Но поразительно то, что, такие львы, как Демна Шенгелая, Карло Каладзе, Алеко Шенгелия, брали меня с собой в поездки, в горы, на встречи с читателями. Общение с этими тяжеловесами стоило многого. Мы дружили с Отаром Чиладзе, у нас были доверительные отношения. Мы спорили с ним о Есенине и Тихонове, а чаще всего – о Лермонтове, которого он переводил на грузинский. В те поры и возникли мои строчки: «Я был до ужаса обычен, к тому ж ещё косноязычен, но отчего-то мне везло. Меня не отвергали боги – Хута, Резо, Алеко, Гоги. Я с ними пил в Сабуртало. Я знал, что рано или поздно обман разоблачится грозно и спросят: „Кто ты же ты такой?“ Я с ними пел. И песни эти мы продолжали в Тианети, где трогал я луну рукой…»

3

В начале шестидесятых я написал стихи, которые неожиданно были опубликованы в центральной печати, и мне даже прислали похвальный отзыв главного редактора. Стихи эти я посвятил Иосифу Гришашвили – после того, как мне посчастливилось прочитать его «Прощание со старым Тифлисом» в переводе Бориса Пастернака (в переводе поистине гениальном). А вскоре в нашей газете появились и другие мои стихи (на что я, понятное дело, никак не рассчитывал):

 
Ели на проспекте Руставели,
Вы ещё сильней поголубели,
Потому что сутки напролёт
После небывалых потрясений,
После смертной стужи дождь весенний,
Оттепель почуяв, льёт и льёт.
 
 
Нет вопросов прежних: «или – или»!
И сказал Иосиф Гришашвили,
Что дорог непроходимых нет,
Что с утра придёт теплынь в Коджори,
Что заглянет к людям прямо в Гори
Ласковое солнце Кобулет.
 

Эпиграфом стояли слова Гришашвили: «Вот где и мы по заслугам получим» (об этой строчке речь – впереди). В редакции эпиграф сняли. А ответственный секретарь Борис Виссонов, хоть и покачал укоризненно головой, но препятствовать не стал. «О природе – это хорошо, – сказал он. – Будь здоров!» Мой приятель Гоги Мазурин, редактор издательства «Заря Востока», руководитель русской секции при СП Грузии, заместитель главного редактора журнала «Литературная Грузия», проиграл мне поход в духан: он сомневался в том, что эти строки увидят свет, сказал после публикации, дескать, стихотворение произвело весьма хорошее впечатление на Иосифа Григорьевича; тот, мол, даже удивился – что вдруг ты его здесь вспомнил?.. Гоги посоветовал: ты же, дескать, ведёшь в своей газете рубрику «Слово писателя» (под лозунгом «Наказам партии и Родины верны») – так что тебе и карты в руки, повстречайся с ним, возьми у него интервью, он не откажет: редчайшей душевности и скромности человек, да к тому же он – владелец неслыханных кладов. Эти клады, признаюсь, заинтриговали меня, но Гоги не объяснил, в чём тут смысл: «Сам узнаешь».
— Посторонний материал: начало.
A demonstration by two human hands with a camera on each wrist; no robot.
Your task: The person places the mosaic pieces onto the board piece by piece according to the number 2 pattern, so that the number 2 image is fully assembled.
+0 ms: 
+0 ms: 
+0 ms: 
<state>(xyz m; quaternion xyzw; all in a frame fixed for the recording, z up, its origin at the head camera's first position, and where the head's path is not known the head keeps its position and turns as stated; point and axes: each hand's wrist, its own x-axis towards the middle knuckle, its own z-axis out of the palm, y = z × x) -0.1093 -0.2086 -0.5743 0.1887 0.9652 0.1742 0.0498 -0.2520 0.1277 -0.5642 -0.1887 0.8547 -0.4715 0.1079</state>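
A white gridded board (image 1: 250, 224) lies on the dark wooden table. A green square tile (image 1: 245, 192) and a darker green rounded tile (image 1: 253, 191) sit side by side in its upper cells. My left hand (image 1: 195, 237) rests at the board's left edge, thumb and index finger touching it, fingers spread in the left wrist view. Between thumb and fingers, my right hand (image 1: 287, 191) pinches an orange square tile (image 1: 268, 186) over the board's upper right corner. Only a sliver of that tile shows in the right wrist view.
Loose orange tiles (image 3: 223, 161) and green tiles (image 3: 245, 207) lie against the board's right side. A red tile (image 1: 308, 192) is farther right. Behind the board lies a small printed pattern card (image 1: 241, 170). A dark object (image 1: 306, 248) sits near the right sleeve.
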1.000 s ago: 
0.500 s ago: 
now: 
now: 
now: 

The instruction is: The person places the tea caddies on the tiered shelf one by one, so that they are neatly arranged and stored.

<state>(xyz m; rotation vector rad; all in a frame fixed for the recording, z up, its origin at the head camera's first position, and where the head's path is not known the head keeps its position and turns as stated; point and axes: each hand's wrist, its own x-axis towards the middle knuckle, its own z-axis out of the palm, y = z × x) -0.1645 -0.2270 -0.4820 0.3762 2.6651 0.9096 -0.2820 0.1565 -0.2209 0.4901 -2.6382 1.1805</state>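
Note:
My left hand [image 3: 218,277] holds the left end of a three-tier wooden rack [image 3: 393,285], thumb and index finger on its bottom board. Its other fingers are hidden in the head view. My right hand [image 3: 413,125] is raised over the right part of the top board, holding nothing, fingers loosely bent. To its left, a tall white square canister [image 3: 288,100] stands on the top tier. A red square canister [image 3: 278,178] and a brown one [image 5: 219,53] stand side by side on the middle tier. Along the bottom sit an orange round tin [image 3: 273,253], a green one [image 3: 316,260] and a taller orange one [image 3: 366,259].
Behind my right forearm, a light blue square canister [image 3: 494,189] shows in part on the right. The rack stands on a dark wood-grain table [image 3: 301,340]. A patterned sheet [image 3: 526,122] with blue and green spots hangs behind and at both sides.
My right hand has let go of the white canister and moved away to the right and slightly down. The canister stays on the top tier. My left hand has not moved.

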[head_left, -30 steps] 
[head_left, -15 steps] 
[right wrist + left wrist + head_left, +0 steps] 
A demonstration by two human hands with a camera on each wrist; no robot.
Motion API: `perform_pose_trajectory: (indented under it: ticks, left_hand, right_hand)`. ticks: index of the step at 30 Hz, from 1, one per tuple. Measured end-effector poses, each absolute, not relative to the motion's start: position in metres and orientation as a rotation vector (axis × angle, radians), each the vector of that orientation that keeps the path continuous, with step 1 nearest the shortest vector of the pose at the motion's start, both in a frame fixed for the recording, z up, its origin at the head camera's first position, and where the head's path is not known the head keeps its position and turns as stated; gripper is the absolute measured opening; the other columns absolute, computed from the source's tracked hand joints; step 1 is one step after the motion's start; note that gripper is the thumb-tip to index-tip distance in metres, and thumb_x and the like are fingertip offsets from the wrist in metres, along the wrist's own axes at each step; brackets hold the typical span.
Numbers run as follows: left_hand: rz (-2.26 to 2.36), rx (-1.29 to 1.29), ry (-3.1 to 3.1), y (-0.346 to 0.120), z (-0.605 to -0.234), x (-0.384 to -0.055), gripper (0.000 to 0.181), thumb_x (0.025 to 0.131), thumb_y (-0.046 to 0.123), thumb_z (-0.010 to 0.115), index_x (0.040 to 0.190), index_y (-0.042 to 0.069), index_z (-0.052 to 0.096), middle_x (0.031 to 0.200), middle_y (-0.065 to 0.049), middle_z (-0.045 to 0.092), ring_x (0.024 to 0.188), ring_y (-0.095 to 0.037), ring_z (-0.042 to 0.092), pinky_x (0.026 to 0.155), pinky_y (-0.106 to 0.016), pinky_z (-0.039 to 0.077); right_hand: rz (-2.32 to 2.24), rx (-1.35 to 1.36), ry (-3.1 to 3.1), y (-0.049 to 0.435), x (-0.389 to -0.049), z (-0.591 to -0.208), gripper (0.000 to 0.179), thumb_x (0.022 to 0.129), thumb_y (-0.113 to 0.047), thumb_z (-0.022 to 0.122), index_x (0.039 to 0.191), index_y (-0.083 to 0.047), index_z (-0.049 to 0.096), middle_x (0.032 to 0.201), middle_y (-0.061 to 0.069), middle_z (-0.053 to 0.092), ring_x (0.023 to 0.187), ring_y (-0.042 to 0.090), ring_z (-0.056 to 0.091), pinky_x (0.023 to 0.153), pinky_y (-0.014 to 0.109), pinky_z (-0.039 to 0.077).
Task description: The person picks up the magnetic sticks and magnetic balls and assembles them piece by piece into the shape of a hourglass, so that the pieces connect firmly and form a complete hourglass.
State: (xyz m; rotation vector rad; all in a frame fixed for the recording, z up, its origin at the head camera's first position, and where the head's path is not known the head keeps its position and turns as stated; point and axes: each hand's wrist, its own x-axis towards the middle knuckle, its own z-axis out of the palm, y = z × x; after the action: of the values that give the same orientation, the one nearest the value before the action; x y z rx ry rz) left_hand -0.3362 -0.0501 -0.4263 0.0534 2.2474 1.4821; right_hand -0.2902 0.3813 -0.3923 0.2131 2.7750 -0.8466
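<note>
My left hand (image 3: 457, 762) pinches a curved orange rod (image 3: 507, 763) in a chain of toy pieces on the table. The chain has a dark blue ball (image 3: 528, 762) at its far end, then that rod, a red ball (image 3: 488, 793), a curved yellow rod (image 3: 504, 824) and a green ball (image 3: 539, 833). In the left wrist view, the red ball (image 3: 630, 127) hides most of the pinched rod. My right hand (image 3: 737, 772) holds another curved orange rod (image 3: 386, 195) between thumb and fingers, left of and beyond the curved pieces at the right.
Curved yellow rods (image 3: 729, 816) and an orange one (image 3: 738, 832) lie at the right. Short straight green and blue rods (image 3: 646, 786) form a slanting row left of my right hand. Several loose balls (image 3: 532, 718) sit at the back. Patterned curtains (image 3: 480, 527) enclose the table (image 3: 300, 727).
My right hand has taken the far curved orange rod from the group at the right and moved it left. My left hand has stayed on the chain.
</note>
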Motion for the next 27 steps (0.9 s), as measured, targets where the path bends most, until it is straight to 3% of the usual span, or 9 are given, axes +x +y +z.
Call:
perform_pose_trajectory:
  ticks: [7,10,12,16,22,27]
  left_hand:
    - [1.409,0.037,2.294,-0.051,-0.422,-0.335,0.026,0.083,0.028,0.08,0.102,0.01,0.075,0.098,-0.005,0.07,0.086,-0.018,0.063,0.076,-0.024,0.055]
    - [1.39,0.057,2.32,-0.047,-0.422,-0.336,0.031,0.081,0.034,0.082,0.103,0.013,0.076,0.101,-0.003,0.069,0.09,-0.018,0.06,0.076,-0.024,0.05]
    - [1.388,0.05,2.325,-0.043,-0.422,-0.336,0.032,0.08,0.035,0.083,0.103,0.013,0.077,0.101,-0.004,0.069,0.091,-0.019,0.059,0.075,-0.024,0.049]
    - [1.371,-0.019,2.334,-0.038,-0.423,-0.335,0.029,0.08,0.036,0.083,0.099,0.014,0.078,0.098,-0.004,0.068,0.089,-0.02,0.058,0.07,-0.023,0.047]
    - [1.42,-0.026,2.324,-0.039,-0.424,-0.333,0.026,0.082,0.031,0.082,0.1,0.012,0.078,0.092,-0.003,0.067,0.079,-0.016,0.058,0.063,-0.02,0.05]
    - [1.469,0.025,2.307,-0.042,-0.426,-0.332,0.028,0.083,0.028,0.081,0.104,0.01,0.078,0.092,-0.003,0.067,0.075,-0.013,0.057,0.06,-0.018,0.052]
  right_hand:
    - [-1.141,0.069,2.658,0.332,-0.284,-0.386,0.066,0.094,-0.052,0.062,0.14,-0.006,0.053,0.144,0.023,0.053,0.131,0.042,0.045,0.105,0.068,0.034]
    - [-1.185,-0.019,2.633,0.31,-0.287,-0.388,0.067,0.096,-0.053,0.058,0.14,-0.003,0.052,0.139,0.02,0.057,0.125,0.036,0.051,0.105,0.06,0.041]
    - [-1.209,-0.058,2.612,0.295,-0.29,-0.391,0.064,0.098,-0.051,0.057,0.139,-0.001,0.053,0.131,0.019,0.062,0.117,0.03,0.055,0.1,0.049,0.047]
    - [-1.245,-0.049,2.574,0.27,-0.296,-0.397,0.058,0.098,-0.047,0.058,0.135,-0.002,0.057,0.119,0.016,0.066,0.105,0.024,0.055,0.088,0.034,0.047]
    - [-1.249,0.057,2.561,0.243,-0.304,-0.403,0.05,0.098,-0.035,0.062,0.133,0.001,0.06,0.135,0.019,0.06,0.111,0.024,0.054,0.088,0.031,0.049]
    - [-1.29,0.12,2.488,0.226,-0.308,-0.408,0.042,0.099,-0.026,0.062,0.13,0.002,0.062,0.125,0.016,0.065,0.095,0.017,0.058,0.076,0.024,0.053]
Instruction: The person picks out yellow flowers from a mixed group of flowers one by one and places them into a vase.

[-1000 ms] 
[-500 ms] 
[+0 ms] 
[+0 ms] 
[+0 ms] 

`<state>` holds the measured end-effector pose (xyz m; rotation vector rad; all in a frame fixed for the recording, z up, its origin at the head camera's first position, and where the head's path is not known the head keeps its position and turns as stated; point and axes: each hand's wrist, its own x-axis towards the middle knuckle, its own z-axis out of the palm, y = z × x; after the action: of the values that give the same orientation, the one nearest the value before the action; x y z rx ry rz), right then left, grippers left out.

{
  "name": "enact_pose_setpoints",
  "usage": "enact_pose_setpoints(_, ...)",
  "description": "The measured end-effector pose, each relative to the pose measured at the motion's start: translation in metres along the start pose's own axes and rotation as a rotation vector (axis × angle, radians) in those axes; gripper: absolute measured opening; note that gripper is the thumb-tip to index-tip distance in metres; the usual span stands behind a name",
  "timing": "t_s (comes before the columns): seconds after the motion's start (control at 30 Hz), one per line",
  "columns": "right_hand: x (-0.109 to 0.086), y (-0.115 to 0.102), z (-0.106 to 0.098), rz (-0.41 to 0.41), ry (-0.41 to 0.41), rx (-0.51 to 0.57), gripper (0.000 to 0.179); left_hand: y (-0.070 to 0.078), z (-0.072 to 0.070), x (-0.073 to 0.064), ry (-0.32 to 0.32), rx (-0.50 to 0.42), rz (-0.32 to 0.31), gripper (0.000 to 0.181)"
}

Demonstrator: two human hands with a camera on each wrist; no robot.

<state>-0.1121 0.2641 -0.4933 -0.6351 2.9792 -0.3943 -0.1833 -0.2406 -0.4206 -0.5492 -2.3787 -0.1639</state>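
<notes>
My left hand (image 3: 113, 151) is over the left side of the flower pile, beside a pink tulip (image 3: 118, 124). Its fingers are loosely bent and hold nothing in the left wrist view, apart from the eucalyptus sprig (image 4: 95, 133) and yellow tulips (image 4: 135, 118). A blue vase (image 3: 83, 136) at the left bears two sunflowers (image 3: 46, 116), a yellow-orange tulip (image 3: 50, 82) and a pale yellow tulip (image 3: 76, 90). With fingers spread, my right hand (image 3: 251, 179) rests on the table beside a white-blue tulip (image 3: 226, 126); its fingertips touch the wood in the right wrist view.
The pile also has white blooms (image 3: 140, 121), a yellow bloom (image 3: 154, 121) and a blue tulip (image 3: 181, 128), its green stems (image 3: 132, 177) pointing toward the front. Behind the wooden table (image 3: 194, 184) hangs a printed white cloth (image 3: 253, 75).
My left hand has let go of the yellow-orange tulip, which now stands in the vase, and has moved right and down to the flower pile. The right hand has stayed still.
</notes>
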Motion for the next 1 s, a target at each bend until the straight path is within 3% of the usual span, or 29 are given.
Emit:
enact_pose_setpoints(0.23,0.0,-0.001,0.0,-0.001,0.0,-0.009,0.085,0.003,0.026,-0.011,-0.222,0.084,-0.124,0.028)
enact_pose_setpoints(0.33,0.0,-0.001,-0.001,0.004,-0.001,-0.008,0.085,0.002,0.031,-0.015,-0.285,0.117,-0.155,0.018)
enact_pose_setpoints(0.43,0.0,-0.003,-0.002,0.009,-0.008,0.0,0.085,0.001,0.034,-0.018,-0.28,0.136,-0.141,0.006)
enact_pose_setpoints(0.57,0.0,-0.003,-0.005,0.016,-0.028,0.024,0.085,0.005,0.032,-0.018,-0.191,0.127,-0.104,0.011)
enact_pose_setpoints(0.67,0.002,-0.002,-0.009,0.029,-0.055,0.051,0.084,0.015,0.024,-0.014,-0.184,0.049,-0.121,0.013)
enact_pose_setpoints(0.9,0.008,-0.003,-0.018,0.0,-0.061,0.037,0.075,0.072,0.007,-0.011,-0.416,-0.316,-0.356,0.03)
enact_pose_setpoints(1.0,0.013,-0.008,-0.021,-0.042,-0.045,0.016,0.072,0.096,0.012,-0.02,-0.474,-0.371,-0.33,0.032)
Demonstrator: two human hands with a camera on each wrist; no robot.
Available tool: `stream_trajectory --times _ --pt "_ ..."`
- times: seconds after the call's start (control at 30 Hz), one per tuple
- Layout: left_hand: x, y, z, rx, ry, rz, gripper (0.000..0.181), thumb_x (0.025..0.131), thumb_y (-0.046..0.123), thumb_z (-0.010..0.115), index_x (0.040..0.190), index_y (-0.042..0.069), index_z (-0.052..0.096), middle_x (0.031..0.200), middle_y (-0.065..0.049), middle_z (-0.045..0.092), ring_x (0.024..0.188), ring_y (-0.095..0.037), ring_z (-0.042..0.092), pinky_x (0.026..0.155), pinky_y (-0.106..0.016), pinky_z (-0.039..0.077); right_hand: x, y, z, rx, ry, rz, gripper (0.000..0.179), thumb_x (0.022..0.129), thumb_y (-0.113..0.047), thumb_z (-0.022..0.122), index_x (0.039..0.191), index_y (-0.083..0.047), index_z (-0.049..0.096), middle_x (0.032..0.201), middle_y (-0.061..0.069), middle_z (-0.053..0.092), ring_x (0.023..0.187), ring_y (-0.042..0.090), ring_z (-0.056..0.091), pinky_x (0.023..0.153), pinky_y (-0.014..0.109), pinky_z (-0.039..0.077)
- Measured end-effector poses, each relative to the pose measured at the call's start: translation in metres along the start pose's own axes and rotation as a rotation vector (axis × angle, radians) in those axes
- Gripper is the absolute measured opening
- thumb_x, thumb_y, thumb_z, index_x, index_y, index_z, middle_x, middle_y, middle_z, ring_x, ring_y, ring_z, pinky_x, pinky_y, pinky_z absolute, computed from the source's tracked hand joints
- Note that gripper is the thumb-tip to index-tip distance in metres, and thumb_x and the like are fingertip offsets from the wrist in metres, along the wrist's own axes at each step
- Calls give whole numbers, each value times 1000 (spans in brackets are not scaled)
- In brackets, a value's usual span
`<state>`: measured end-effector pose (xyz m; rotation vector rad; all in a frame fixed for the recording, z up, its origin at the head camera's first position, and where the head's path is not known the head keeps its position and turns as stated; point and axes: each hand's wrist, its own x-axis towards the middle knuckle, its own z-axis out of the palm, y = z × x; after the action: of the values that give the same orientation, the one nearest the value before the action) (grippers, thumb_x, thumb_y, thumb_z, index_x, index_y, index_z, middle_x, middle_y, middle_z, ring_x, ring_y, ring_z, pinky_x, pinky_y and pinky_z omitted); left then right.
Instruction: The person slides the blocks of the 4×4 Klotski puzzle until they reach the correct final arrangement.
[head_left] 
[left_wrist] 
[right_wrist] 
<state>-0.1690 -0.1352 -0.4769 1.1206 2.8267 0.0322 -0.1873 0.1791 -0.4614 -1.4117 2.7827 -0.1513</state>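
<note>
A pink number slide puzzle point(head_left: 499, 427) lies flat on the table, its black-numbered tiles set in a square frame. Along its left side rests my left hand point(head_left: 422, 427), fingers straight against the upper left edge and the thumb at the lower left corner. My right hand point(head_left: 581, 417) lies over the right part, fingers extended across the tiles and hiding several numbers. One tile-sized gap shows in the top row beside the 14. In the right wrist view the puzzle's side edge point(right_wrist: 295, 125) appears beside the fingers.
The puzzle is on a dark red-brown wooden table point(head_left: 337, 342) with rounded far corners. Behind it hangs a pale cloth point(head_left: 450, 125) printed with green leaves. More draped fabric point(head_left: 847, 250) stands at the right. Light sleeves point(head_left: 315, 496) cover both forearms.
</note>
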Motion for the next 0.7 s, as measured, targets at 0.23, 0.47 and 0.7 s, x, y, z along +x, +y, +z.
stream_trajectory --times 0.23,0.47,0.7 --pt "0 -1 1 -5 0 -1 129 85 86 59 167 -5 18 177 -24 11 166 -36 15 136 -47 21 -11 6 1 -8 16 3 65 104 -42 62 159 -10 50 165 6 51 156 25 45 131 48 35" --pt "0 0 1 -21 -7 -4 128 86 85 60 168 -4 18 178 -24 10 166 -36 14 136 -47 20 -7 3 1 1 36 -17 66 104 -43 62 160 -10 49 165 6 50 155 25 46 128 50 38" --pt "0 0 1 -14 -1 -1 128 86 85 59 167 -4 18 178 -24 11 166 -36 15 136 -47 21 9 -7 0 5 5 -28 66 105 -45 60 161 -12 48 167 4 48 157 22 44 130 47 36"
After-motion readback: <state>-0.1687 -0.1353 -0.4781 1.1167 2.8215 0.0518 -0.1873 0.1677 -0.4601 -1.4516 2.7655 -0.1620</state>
Мы с Иосифом Григорьевичем договорились о встрече. Он сразу узнал меня по фамилии.

– Помню, помню. Читал «Вечёрку». Буду ждать.

Только впустил он меня в квартиру, поразившую множеством прекрасных картин, как тут же раздался пронзительный телефонный звонок – скорее всего, междугородный. Гришашвили, просияв, попросил прощения, кивнул, чтобы я проходил в его кабинет, в котором висел портрет очень красивой женщины (почти в профиль), чьи большие выразительные глаза были горделиво и мечтательно устремлены куда-то, в недосягаемую высь, демонстрируя божественную власть вдохновения. Через несколько минут разговор закончился, и Гришашвили присоединился ко мне.

– Это жена, – сказал он. – Кетуша. Она на гастролях. Говорит: всё у неё в порядке. Слава богу!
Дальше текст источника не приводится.